Le projet vise à soumettre les services de publicité numérique, de cloud computing, les plateformes électroniques et les services d’intelligence artificielle à la taxe sur la valeur ajoutée, en obligeant les entreprises étrangères non résidentes à s’enregistrer auprès de l’administration fiscale via un système électronique simplifié, garantissant ainsi la perception de la taxe sur les services numériques consommés en Mauritanie.
Cette mesure s’inscrit dans le cadre d’une série de mesures fiscales adoptées par le gouvernement récemment, la dernière en date étant l’imposition de frais sur les transactions via les portefeuilles électroniques, des mesures qui ont suscité un large débat sur leurs répercussions sur l’économie numérique et les secteurs émergents.

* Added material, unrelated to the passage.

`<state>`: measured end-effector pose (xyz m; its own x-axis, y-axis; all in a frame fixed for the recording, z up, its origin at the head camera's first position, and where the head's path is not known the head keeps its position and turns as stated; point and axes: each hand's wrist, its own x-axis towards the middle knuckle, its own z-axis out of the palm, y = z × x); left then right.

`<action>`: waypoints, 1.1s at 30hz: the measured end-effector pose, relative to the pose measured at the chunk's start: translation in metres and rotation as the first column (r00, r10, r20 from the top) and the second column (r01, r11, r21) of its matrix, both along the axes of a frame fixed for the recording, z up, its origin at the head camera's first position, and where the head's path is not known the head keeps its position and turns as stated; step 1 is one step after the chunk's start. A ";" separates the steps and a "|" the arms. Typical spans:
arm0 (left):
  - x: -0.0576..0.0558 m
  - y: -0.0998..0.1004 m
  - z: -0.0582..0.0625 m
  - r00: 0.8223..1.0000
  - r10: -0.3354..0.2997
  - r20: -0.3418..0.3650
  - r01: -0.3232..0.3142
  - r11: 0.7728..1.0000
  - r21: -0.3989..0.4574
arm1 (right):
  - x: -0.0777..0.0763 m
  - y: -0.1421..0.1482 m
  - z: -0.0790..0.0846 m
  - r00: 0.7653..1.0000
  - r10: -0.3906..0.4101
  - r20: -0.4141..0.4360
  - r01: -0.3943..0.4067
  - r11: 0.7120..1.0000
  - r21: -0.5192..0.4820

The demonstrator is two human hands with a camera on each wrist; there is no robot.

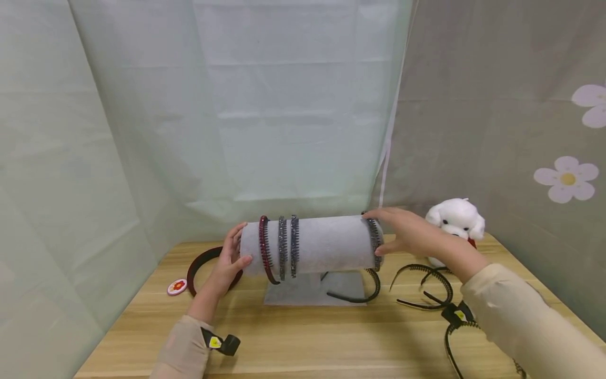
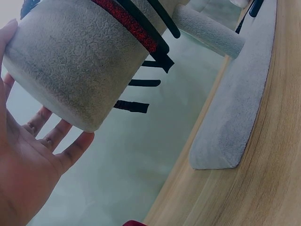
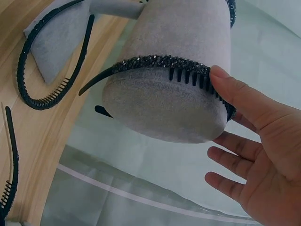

Les observateurs estiment que la nouvelle taxe pourrait avoir un impact direct sur le secteur de la publicité numérique, qui est devenu la principale plateforme de marketing pour les entreprises et les sociétés, alors que des secteurs entiers continuent de souffrir de la faiblesse du marché publicitaire, notamment les médias qui affirment que les revenus publicitaires ne suffisent pas à couvrir les coûts de production et d’exploitation, en particulier dans le domaine de la production audiovisuelle.
La faiblesse des dépenses publicitaires se reflète également dans le secteur sportif, y compris les clubs, les équipes nationales et les activités sportives dont une partie du financement dépend du parrainage et de la publicité.